Taking the listing below, restate word for word each line from the line with "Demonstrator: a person" to the line with "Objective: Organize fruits", ends included, and stop there.

- - - -

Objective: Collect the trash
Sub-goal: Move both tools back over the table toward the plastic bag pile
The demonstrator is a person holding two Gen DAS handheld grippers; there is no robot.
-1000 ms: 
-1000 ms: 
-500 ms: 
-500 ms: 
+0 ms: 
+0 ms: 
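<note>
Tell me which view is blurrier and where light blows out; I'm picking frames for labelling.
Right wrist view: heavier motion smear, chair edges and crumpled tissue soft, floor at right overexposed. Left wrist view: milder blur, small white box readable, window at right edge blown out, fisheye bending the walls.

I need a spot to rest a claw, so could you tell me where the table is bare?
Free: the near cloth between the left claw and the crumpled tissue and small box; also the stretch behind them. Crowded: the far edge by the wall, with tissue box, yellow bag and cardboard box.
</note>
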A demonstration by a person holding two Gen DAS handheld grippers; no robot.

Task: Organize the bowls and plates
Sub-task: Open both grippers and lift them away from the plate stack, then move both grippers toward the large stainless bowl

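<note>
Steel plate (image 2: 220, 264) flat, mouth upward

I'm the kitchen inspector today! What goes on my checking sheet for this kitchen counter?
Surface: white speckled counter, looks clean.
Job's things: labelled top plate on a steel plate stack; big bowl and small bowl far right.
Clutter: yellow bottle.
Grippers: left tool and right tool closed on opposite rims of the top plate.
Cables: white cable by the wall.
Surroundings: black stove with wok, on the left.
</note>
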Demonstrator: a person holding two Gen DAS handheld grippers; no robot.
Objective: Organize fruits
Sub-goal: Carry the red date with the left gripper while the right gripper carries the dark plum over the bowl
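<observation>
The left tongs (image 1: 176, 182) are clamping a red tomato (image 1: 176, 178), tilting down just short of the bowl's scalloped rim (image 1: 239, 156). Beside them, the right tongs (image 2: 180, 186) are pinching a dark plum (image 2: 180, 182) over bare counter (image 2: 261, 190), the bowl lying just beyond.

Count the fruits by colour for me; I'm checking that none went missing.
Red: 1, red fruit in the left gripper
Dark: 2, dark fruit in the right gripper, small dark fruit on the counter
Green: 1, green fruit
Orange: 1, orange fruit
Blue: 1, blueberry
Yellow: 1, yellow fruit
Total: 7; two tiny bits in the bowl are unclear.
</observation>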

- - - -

**Answer to the exercise:**
Demonstrator: a person holding two Gen DAS handheld grippers; no robot.
Objective: Organize fruits

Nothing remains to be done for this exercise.